Re: Roundtripping Solved

From: Peter Kirk (peterkirk@qaya.org)
Date: Thu Dec 16 2004 - 06:08:48 CST

Next message: Doug Ewell: "Re: Roundtripping Solved"

Previous message: Lars Kristan: "RE: Roundtripping Solved"
In reply to: Lars Kristan: "RE: Roundtripping Solved"
Next in thread: Lars Kristan: "RE: Roundtripping Solved"
Messages sorted by: [ date ] [ thread ] [ subject ] [ author ] [ attachment ]
Mail actions: [ respond to this message ] [ mail a new topic ]

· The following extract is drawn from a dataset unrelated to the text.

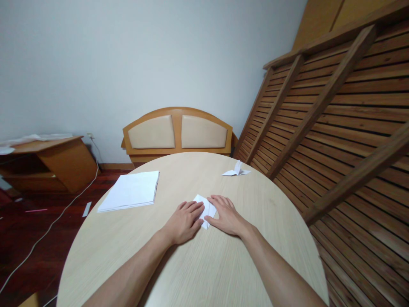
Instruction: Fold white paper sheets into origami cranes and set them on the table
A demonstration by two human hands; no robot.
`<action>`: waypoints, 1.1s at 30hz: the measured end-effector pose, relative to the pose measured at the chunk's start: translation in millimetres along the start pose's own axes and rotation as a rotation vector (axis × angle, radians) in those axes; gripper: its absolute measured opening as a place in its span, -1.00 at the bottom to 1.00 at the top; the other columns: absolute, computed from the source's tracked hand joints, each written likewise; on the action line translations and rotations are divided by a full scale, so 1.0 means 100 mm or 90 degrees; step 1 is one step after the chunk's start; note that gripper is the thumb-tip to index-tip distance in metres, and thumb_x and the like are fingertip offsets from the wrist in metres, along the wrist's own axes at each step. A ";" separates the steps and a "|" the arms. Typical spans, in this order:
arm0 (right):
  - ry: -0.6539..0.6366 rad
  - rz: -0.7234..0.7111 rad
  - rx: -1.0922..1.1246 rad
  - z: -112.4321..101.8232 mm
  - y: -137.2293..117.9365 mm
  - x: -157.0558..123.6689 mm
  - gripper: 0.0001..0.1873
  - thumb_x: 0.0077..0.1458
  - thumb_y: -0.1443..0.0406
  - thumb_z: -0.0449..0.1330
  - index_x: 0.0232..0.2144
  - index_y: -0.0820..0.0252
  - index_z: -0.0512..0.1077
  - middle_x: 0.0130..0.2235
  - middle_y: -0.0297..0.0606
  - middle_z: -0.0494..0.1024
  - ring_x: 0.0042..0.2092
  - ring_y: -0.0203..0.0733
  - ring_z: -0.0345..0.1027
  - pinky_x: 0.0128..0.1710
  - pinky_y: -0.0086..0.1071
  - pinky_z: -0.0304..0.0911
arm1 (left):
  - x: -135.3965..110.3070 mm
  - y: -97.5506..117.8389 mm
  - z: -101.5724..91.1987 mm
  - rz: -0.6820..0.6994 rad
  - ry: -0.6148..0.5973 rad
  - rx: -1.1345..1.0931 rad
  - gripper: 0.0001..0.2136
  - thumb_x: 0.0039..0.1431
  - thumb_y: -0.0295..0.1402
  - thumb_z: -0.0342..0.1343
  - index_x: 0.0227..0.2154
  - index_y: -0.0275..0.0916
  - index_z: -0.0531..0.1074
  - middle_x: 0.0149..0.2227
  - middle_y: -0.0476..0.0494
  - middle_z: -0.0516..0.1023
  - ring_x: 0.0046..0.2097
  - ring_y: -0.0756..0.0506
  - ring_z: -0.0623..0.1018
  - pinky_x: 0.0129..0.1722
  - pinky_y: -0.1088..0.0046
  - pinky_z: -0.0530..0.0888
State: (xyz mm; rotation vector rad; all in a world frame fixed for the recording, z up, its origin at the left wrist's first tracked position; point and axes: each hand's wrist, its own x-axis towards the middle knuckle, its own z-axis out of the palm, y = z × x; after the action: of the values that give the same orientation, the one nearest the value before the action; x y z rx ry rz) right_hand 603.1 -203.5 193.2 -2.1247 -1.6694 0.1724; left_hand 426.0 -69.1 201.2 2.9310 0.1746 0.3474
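Low centre of the frame, the left hand (184,221) rests, grip loosely wide, on the left side of folded paper (206,210) flat on the tabletop (204,277); the right hand (227,218), thumb spread from fingers, touches its right. Farther: paper stack (129,189) left, paper bird (237,170) right, headboard (177,132) centre.

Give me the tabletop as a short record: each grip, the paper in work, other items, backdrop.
Left grip: fingers on the left part of the folded white paper
Right grip: touching the same paper's right side, thumb apart from fingers
Left on table: white paper stack
Far right on table: winged paper figure
Surface: round pale table
Beyond table: padded headboard
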 end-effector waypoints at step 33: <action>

On 16/12/2004 11:36, Lars Kristan wrote:

> ...
>
> > can use either U+FFFE or U+FFFF, which "are
> > intended for process internal uses, but are not permitted for
> > interchange." Let's call the one non-character chosen INVALID.
> Can't. I DO want the resulting UTF-16 to be valid for interchange.
> This is the whole purpose. And increasing the overhead is also not
> desired.
>
>
But this last requirement provides the proof that you can't have what
you want.

The current situation is:

1. for all valid UTF-8 strings s8, f(s8) is a valid UTF-16 string and
g(f(s8)) = s8
2. for all valid UTF-16 strings s16, g(s16) is a valid UTF-8 string and
f(g(s16)) = s16

Your requirements are apparently:

3. for all INVALID UTF-8 strings t8, f(t8) is a valid UTF-16 string and
g(f(t8)) = t8

But if f(t8) is a valid UTF-16 string, by rule 2 g(f(t8)) is a valid
UTF-8 string, and by rule 3 g(f(t8)) = t8. But we have already stated
that t8 is an INVALID UTF-8 string. So there is a mathematically proved
inconsistency in your requirements.

The only way round this is to break the functionality of g so that it
does not correctly convert all valid UTF-16 strings to UTF-8. That will
certainly be unacceptable to the UTC. The most you might get away with
is a private function which does some non-standard conversion of PUA
characters, but then you risk messing up PUA characters used by
agreement between end users, or in filenames as UTF-8.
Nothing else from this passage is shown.